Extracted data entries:
Segment Open
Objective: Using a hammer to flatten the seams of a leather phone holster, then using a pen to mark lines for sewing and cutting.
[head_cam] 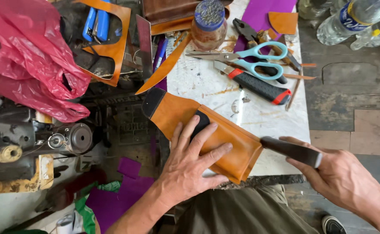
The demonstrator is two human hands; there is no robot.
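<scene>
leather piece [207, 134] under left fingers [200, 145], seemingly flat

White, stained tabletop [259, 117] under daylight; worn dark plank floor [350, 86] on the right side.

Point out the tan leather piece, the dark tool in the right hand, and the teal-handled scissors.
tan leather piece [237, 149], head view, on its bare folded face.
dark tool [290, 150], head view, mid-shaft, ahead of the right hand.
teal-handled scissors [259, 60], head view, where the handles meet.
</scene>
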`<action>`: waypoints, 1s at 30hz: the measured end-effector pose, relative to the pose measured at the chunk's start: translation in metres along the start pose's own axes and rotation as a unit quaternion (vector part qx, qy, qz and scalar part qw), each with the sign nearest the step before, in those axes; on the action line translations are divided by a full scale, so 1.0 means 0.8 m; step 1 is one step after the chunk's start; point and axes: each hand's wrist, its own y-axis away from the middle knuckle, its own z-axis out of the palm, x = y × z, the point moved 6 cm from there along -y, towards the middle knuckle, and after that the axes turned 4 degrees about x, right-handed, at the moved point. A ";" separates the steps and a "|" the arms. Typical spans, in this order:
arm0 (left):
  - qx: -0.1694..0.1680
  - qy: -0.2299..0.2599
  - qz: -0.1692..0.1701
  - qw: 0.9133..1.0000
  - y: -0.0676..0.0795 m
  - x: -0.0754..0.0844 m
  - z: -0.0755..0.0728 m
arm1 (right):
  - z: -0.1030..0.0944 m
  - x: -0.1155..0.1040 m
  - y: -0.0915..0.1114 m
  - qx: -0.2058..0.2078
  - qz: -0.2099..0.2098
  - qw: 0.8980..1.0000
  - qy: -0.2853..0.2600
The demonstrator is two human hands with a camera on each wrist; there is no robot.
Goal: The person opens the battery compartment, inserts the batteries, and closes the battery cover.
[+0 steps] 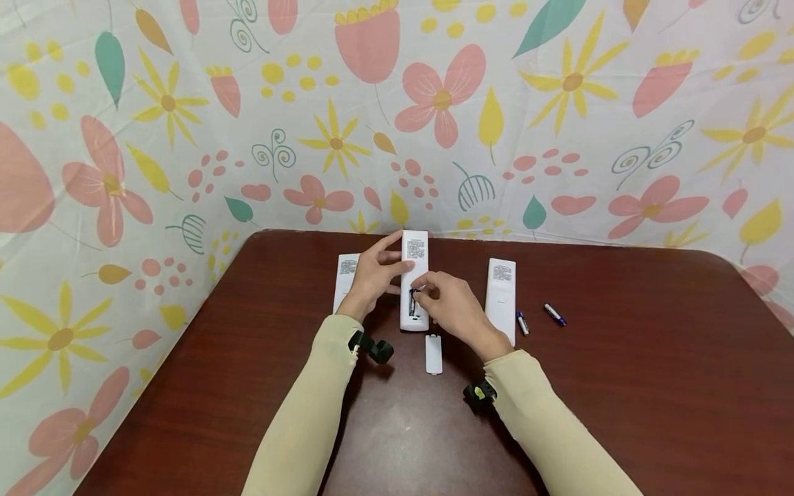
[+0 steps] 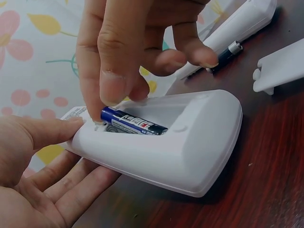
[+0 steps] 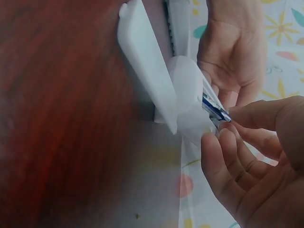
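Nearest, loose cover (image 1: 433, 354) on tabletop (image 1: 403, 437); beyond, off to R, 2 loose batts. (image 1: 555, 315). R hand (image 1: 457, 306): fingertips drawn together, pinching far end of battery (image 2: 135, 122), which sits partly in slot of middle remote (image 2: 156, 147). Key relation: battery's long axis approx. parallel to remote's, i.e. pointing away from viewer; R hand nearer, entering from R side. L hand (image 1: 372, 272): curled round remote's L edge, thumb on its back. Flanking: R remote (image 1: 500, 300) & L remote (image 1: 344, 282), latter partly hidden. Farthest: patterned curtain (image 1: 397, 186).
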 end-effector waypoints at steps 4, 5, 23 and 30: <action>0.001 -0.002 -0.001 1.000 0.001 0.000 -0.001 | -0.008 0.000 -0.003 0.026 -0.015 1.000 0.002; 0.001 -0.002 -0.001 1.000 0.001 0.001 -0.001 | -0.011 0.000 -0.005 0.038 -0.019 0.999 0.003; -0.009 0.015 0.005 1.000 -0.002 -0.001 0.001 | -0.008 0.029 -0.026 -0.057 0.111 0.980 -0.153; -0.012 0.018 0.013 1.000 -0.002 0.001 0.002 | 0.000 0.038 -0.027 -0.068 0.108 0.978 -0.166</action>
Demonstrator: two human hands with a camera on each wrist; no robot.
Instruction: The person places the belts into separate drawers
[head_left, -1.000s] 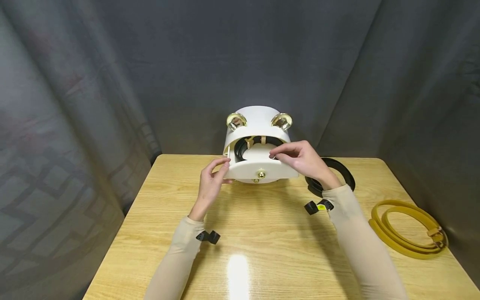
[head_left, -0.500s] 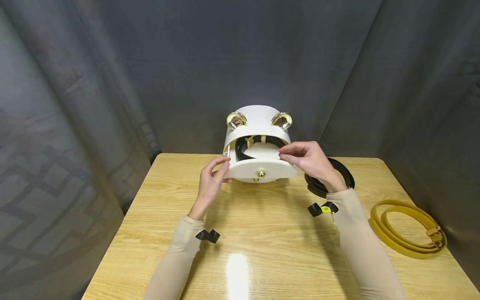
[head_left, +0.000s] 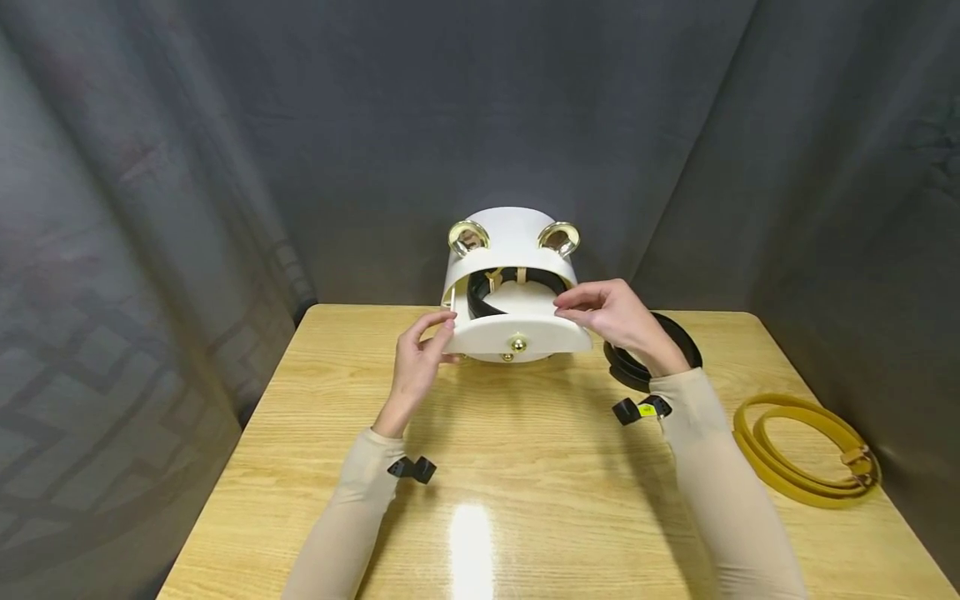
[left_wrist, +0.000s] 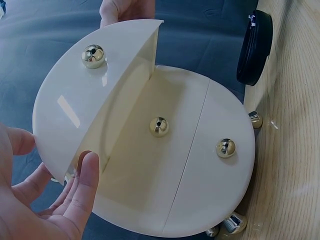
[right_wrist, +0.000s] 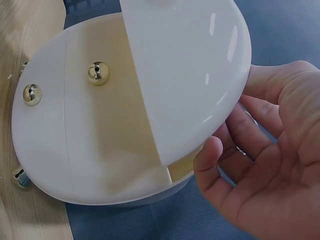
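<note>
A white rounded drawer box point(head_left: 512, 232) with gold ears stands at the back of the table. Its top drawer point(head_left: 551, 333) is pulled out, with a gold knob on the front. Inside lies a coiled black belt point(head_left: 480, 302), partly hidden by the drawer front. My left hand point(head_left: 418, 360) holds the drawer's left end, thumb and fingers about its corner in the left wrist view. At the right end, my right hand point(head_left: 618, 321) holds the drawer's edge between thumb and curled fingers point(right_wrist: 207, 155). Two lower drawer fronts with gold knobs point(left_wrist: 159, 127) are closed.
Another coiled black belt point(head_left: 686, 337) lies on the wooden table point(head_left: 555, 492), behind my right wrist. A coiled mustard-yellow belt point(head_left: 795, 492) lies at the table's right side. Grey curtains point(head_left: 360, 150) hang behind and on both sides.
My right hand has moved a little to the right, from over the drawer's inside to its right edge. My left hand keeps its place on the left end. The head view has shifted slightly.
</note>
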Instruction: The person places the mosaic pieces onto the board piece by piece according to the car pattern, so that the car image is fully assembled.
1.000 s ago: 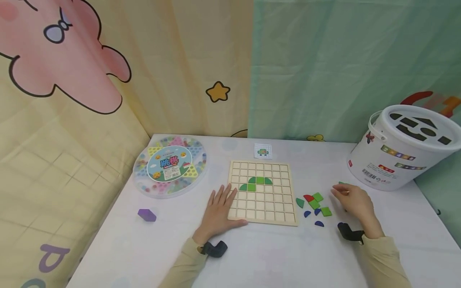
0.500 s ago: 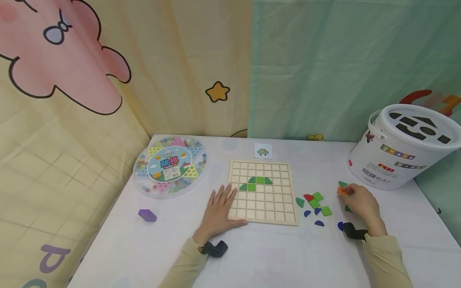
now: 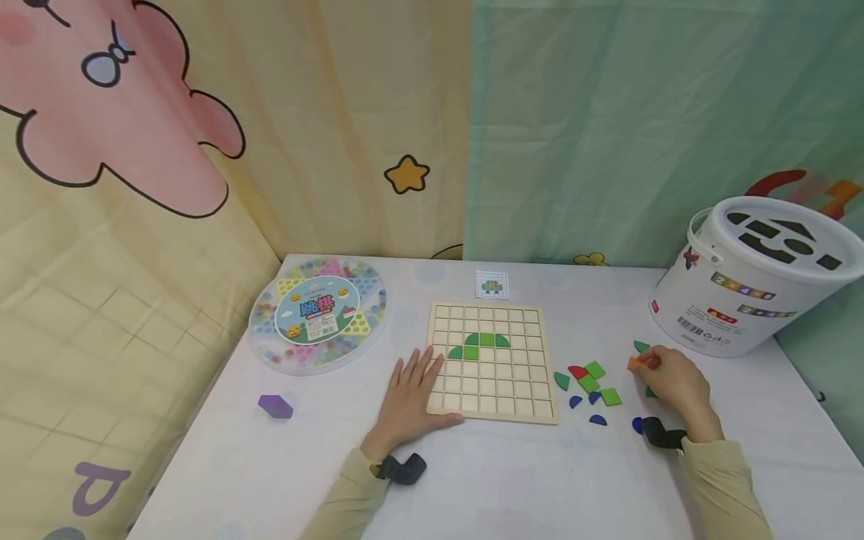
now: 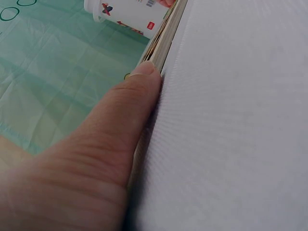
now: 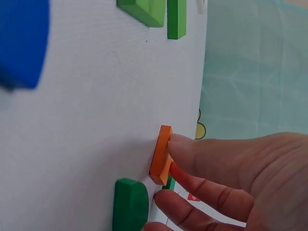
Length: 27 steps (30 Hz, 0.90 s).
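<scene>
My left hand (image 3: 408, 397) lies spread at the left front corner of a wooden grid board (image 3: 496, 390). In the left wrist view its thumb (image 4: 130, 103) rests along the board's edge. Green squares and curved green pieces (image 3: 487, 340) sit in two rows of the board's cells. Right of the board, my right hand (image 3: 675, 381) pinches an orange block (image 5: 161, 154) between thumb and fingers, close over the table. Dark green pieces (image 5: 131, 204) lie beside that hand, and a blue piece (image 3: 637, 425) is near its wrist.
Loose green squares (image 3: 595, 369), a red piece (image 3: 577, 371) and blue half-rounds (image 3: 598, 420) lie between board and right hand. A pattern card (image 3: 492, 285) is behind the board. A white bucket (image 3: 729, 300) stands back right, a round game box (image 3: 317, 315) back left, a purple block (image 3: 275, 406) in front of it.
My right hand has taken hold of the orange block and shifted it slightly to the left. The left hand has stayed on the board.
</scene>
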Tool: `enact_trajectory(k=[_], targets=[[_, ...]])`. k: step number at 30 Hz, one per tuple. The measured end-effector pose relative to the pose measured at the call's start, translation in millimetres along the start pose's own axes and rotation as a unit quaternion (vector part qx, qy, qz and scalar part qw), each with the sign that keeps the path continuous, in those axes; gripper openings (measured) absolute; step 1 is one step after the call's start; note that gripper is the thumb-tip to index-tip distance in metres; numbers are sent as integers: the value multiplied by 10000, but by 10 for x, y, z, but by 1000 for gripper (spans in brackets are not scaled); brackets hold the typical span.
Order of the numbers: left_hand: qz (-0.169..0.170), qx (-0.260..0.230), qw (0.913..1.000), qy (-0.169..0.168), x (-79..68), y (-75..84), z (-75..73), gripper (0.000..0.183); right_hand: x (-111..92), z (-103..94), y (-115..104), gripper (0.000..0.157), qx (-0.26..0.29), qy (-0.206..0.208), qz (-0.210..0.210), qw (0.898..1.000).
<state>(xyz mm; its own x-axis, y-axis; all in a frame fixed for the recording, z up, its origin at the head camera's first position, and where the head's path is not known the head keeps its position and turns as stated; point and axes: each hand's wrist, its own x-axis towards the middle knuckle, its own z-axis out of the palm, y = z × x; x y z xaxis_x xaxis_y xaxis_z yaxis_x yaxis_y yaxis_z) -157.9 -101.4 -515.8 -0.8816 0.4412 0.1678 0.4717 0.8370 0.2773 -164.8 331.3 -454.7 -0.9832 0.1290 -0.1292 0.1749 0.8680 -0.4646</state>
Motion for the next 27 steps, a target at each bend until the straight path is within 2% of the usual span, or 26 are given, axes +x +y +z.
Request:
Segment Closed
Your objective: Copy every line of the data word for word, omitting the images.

Completed exercise:
Objective: Using a hammer to flatten the seams of a leather phone holster, then using a pen to mark lines for sewing and cutting.
[head_cam] 
The demonstrator is two human hands; there is no robot.
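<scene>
leather piece [207, 134] under left fingers [200, 145], seemingly flat

White, stained tabletop [259, 117] under daylight; worn dark plank floor [350, 86] on the right side.

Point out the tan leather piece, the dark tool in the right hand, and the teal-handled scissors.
tan leather piece [237, 149], head view, on its bare folded face.
dark tool [290, 150], head view, mid-shaft, ahead of the right hand.
teal-handled scissors [259, 60], head view, where the handles meet.
</scene>
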`<action>`: waypoints, 1s at 30hz: the measured end-effector pose, relative to the pose measured at the chunk's start: translation in metres along the start pose's own axes and rotation as a unit quaternion (vector part qx, qy, qz and scalar part qw), each with the sign nearest the step before, in those axes; on the action line translations are divided by a full scale, so 1.0 means 0.8 m; step 1 is one step after the chunk's start; point and axes: each hand's wrist, its own y-axis away from the middle knuckle, its own z-axis out of the palm, x = y × z, the point moved 6 cm from there along -y, towards the middle knuckle, and after that the axes turned 4 degrees about x, right-handed, at the moved point. A ";" separates the steps and a "|" the arms. Typical spans, in this order:
arm0 (left):
  - qx: -0.1694..0.1680
  - qy: -0.2299..0.2599
  - qz: -0.1692..0.1701
  - qw: 0.9133..1.0000
  - y: -0.0676..0.0795 m
  - x: -0.0754..0.0844 m
  - z: -0.0755..0.0728 m
arm1 (right):
  - z: -0.1030..0.0944 m
  - x: -0.1155..0.1040 m
  - y: -0.0915..0.1114 m
  - qx: -0.2058..0.2078
  - qz: -0.2099..0.2098
  - qw: 0.8980..1.0000
  - qy: -0.2853..0.2600
The demonstrator is two human hands with a camera on each wrist; there is no robot.
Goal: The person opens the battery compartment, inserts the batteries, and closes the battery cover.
[+0 steps] 
[+0 steps] 
[+0 steps] 
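Nearest, loose cover (image 1: 433, 354) on tabletop (image 1: 403, 437); beyond, off to R, 2 loose batts. (image 1: 555, 315). R hand (image 1: 457, 306): fingertips drawn together, pinching far end of battery (image 2: 135, 122), which sits partly in slot of middle remote (image 2: 156, 147). Key relation: battery's long axis approx. parallel to remote's, i.e. pointing away from viewer; R hand nearer, entering from R side. L hand (image 1: 372, 272): curled round remote's L edge, thumb on its back. Flanking: R remote (image 1: 500, 300) & L remote (image 1: 344, 282), latter partly hidden. Farthest: patterned curtain (image 1: 397, 186).
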 end-effector waypoints at steps 4, 5, 23 and 30: <action>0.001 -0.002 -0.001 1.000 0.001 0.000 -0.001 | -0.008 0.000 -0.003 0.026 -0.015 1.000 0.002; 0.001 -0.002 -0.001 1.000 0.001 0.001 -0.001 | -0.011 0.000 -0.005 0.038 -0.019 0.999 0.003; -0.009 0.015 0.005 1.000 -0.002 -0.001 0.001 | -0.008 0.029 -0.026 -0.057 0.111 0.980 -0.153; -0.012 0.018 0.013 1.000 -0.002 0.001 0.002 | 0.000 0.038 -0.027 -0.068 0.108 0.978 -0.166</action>
Demonstrator: two human hands with a camera on each wrist; no robot.
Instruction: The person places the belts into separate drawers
[head_left, -1.000s] 
[head_left, -0.500s] 
[head_left, +0.000s] 
[left_wrist, +0.000s] 
[right_wrist, +0.000s] 
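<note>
A white rounded drawer box point(head_left: 512, 232) with gold ears stands at the back of the table. Its top drawer point(head_left: 551, 333) is pulled out, with a gold knob on the front. Inside lies a coiled black belt point(head_left: 480, 302), partly hidden by the drawer front. My left hand point(head_left: 418, 360) holds the drawer's left end, thumb and fingers about its corner in the left wrist view. At the right end, my right hand point(head_left: 618, 321) holds the drawer's edge between thumb and curled fingers point(right_wrist: 207, 155). Two lower drawer fronts with gold knobs point(left_wrist: 159, 127) are closed.
Another coiled black belt point(head_left: 686, 337) lies on the wooden table point(head_left: 555, 492), behind my right wrist. A coiled mustard-yellow belt point(head_left: 795, 492) lies at the table's right side. Grey curtains point(head_left: 360, 150) hang behind and on both sides.
My right hand has moved a little to the right, from over the drawer's inside to its right edge. My left hand keeps its place on the left end. The head view has shifted slightly.
</note>
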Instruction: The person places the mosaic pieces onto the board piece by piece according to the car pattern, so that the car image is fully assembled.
1.000 s ago: 
0.500 s ago: 
now: 
now: 
now: 
Length: 27 steps (30 Hz, 0.90 s).
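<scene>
My left hand (image 3: 408, 397) lies spread at the left front corner of a wooden grid board (image 3: 496, 390). In the left wrist view its thumb (image 4: 130, 103) rests along the board's edge. Green squares and curved green pieces (image 3: 487, 340) sit in two rows of the board's cells. Right of the board, my right hand (image 3: 675, 381) pinches an orange block (image 5: 161, 154) between thumb and fingers, close over the table. Dark green pieces (image 5: 131, 204) lie beside that hand, and a blue piece (image 3: 637, 425) is near its wrist.
Loose green squares (image 3: 595, 369), a red piece (image 3: 577, 371) and blue half-rounds (image 3: 598, 420) lie between board and right hand. A pattern card (image 3: 492, 285) is behind the board. A white bucket (image 3: 729, 300) stands back right, a round game box (image 3: 317, 315) back left, a purple block (image 3: 275, 406) in front of it.
My right hand has taken hold of the orange block and shifted it slightly to the left. The left hand has stayed on the board.
</scene>
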Tool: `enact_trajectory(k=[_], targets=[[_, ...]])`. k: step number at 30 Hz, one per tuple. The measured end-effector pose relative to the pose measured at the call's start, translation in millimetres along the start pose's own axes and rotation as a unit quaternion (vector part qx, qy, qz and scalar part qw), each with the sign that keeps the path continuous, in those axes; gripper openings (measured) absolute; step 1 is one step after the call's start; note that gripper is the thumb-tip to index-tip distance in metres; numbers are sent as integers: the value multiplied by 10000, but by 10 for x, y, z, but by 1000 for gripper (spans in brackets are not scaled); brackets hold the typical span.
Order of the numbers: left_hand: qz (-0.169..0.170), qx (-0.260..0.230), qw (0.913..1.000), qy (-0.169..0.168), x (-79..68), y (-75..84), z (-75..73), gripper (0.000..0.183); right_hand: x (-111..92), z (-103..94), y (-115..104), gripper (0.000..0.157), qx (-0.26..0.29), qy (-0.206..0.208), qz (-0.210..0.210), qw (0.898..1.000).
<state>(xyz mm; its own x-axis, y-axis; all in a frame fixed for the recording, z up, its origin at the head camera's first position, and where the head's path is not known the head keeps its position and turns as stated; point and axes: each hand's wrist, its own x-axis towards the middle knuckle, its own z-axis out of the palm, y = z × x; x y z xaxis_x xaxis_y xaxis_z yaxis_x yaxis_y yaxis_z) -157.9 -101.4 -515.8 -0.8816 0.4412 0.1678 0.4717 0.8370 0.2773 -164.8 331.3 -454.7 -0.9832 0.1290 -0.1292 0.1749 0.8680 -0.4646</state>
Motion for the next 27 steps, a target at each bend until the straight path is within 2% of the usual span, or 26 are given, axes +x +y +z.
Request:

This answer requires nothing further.